### Exercise brief
A word-for-word copy of the data, pictures excluded, is what this task asks for.

### Recorded information
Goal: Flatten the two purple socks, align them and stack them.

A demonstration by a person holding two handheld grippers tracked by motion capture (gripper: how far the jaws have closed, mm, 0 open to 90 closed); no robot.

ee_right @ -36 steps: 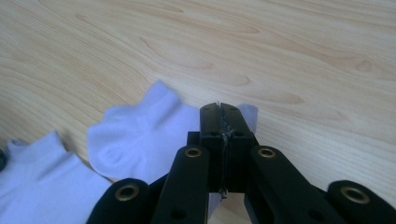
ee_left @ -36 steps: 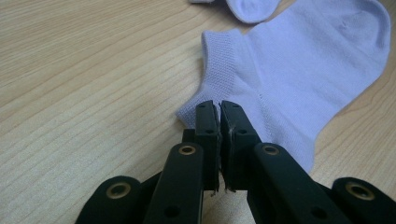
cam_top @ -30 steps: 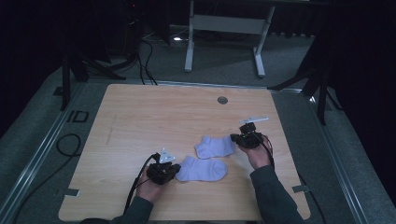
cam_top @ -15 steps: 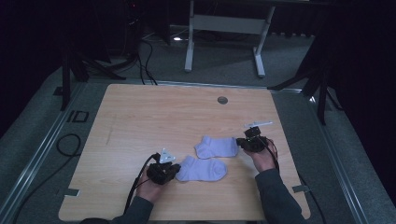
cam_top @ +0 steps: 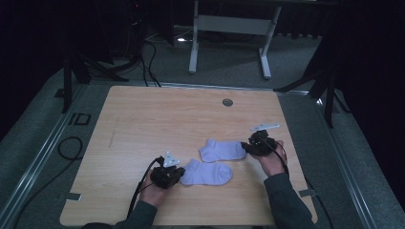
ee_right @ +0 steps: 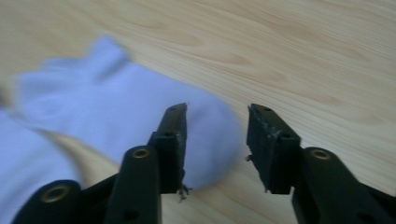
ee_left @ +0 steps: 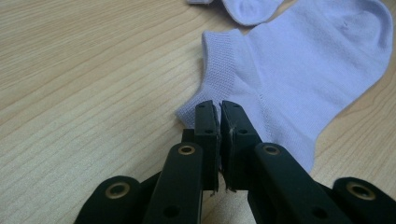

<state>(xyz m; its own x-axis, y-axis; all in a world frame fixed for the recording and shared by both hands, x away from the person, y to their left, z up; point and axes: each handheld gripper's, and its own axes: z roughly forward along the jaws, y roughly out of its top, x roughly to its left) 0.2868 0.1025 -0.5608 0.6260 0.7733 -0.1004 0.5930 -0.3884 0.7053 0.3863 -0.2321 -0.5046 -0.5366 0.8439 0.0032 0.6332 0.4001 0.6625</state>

### Task result
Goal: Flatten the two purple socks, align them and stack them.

A demonstration by a person holding two handheld grippers tracked by motion capture (gripper: how far the jaws have closed, mm, 0 open to 90 closed); no robot.

ee_right @ -36 steps: 
ee_left @ -36 steps: 
cam_top @ -30 steps: 
cam_top @ -15 steps: 
cam_top @ +0 steps: 
ee_right @ +0 steps: 
ee_left @ +0 steps: 

<state>(xyz m; its own x-axis, y-axis; all in a world frame fixed for the recording and shared by both hands, x away from the person, y to their left, z up; point and axes: each handheld gripper's, and its own axes: z roughly forward along the jaws, y roughly out of its top, x roughly to its left) 0.2868 0.1025 -0.5608 0.6260 0.7733 -0.1004 0.5930 -0.3884 0.7053 0.3863 -0.2321 -0.5046 -0.5366 0.8439 0.0032 0.6332 0.4001 0.6625</state>

That brings the answer to completion.